Un ultimo elemento. Il dossier documenta la costruzione di una nuova architettura dell’Intelligence europea: gruppi di lavoro promossi dalla DGSE, un centro antiterrorismo all’Aia, nuove reti di cooperazione. Eppure, nella stessa inchiesta, rappresentanti della CIA e del Mossad siedono nella giuria che valuta i Servizi europei, pur restando fuori dalla classifica. L’Italia non compare in quella rete. L’unico riconoscimento riguarda il Mediterraneo allargato: “Per sapere che cosa accade in Libia bisogna rivolgersi agli italiani“, osserva un ex direttore di un Servizio del Benelux.

Stefano Mannino e Mario Caligiuri

Per concludere, torniamo al pranzo del Quirinale.

Nel 1990 silenzio e imbarazzo impregnano la stanza, e la domanda del capo dello Stato rimane sospesa: nessuno sa ancora come parlare pubblicamente d’Intelligence.

Ma quell’uomo che, al Quirinale, non ottiene risposta non smette di cercarla: nel 2007, ormai senatore a vita, Cossiga fonda con Caligiuri, all’Università della Calabria, il primo Master in Intelligence di un ateneo italiano.

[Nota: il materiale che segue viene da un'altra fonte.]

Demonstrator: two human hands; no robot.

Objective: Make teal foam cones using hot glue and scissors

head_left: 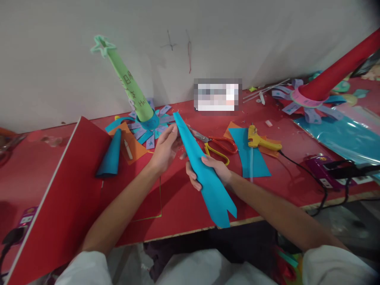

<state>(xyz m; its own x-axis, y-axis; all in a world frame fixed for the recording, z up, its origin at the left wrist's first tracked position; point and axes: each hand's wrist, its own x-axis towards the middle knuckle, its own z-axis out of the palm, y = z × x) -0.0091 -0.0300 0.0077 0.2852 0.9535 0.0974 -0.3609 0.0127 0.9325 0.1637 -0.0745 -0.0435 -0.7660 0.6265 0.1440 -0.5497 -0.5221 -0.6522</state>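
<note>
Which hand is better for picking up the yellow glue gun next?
Probably the right hand: it's nearer the yellow glue gun, which lies on that side. Its grip is around the blue paper cone, though, so the left hand, by the cone's narrow tip, might take that first.

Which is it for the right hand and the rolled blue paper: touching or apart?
Touching. The head view shows the right hand holding the rolled blue paper, thumb on top, fingers at its opposite edge.
</note>
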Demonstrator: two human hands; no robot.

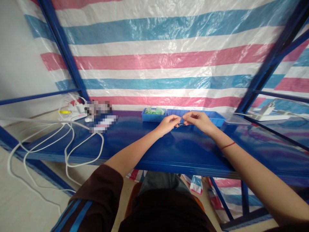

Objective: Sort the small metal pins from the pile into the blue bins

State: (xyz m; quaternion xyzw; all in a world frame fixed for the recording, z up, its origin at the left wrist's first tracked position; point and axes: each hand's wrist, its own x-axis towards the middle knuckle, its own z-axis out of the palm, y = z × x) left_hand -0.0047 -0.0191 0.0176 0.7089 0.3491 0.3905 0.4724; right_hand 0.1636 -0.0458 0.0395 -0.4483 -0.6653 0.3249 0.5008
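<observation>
My left hand [169, 124] and my right hand [195, 120] come together above the blue tabletop, just in front of the blue trays. The fingers of each are closed in a pinch, with the fingertips close to one another. A small, thin, shiny piece [181, 125] shows at the fingertips; it is too small to name. Behind my left hand is a blue tray [151, 118] with green material in clear plastic [155, 111] in it. A longer blue tray [218, 120] lies behind my right hand, partly hidden by it.
White cables [102, 146] loop over the table's left side and hang off its edge. A power strip [77, 112] lies at the far left, another [267, 114] at the right. A clear plastic lid or box [238, 119] is right of the trays. Blue posts [64, 48] frame a striped sheet [154, 59].
</observation>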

Ha capito che la risposta non può venire solo da un apparato, ma deve essere prodotta altrove, in un luogo in cui si insegna a formulare domande, verificare fonti, abitare il futuro.

Le tre domande di Cossiga restano aperte e l’inchiesta francese ne aggiunge un’altra: se una graduatoria dell’Intelligence europea fosse costruita sull’accuratezza delle previsioni, anziché sulla notorietà fra pari, chi occuperebbe le prime posizioni? E chi, in Italia, avrebbe il compito di costruirla?